EXERCISE INSTRUCTIONS
Write each line again exactly as it is, from the opening line of the records below through the one containing "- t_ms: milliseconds", and add nothing.

Stored records
####################

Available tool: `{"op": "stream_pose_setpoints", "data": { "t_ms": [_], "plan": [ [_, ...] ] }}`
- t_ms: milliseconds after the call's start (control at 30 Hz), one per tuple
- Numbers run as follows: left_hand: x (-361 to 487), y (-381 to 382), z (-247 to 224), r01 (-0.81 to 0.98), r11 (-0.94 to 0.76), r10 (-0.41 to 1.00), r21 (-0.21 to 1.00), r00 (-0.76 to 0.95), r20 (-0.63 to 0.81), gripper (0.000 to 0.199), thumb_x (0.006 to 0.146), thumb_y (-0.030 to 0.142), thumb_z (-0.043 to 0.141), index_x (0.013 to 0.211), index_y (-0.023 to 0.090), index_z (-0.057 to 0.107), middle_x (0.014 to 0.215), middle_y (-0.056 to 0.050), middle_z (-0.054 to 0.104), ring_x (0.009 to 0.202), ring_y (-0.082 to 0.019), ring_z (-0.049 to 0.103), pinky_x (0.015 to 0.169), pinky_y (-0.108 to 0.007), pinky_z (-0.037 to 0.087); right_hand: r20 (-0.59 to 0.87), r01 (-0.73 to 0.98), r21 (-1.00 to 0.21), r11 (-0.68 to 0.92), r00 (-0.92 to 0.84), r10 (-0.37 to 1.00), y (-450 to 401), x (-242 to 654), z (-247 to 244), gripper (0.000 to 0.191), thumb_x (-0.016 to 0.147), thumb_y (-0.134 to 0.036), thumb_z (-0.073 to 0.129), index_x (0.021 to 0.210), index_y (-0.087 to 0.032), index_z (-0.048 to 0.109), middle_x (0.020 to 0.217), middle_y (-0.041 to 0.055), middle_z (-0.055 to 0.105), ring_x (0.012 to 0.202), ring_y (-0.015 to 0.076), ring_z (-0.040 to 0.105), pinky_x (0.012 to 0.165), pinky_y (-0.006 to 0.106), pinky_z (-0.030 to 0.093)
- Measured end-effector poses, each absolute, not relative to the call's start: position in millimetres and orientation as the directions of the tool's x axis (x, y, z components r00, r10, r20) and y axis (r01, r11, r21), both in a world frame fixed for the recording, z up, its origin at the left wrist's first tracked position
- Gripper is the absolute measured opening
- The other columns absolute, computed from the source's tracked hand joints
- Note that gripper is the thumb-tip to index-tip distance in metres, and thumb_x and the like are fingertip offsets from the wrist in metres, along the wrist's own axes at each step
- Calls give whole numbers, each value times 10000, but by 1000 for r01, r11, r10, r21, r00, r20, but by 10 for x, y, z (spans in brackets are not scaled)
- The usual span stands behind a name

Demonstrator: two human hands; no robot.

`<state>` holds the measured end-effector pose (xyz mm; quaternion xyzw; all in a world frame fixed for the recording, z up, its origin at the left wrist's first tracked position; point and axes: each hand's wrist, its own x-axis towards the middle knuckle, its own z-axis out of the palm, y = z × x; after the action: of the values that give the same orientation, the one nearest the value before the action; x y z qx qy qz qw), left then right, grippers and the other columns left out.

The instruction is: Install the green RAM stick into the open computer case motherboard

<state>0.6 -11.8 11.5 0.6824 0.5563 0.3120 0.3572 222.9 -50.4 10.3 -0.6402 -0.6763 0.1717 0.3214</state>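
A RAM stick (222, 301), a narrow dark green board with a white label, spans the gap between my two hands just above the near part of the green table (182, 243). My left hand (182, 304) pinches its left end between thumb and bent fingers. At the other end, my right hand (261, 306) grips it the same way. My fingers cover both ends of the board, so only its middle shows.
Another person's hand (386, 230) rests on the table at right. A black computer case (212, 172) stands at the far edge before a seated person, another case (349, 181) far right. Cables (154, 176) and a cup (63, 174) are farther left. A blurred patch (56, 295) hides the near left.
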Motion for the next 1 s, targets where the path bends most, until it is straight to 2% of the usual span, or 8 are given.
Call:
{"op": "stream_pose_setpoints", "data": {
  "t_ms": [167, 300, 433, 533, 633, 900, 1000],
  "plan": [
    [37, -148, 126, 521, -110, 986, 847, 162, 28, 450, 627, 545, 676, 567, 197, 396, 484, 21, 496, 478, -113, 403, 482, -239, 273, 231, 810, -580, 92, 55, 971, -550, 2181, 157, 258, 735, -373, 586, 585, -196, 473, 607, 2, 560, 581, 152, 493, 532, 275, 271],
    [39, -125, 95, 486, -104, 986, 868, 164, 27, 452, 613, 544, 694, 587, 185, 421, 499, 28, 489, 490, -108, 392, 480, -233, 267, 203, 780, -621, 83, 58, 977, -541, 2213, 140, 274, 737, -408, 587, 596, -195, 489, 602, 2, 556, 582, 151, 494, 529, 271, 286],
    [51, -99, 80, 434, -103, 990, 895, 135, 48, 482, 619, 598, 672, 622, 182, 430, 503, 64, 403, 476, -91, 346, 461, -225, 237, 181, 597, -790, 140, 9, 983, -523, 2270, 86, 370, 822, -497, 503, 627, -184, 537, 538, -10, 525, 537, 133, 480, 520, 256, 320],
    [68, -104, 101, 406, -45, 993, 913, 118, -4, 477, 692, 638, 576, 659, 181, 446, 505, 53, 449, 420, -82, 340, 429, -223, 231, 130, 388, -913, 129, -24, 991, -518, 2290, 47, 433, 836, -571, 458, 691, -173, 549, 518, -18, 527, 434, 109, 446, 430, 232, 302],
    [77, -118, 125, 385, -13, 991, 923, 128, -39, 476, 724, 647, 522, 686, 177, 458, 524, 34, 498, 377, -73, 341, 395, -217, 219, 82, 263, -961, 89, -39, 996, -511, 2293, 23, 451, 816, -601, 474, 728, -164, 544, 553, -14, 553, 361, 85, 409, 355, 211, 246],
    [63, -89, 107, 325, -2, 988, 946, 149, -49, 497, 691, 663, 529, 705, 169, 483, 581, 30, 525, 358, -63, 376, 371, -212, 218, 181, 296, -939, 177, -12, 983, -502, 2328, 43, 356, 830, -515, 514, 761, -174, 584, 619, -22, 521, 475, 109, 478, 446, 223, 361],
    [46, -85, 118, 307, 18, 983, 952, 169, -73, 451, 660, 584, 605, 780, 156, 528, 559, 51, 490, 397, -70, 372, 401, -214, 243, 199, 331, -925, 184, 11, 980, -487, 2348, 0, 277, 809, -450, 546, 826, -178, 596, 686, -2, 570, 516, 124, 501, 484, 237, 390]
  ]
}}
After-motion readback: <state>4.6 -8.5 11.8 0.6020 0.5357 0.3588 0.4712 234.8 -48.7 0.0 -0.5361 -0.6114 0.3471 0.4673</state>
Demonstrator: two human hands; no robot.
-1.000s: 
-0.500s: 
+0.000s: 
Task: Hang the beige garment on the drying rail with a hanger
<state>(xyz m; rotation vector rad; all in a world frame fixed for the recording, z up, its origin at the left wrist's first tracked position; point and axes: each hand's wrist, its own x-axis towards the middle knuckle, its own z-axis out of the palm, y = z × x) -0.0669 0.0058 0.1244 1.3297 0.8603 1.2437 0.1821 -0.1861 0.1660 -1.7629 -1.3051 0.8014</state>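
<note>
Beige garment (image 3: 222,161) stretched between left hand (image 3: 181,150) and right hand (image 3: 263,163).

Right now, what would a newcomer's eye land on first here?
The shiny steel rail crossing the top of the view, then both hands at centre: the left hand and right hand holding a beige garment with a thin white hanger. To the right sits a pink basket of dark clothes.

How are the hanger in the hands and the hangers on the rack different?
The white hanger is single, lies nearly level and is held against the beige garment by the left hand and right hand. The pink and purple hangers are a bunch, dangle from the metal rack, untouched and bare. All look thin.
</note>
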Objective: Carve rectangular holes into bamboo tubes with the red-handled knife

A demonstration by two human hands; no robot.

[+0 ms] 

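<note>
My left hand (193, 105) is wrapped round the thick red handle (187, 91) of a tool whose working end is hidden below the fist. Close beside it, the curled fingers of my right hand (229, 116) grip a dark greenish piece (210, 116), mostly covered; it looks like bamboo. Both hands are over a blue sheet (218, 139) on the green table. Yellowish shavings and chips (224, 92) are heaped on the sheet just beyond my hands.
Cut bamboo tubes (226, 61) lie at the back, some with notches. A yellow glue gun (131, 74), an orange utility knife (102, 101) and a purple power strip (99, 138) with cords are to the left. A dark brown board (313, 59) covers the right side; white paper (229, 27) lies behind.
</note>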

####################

YOUR RESPONSE
Available tool: `{"op": "stream_pose_setpoints", "data": { "t_ms": [_], "plan": [ [_, ...] ] }}`
- t_ms: milliseconds after the call's start (control at 30 Hz), one per tuple

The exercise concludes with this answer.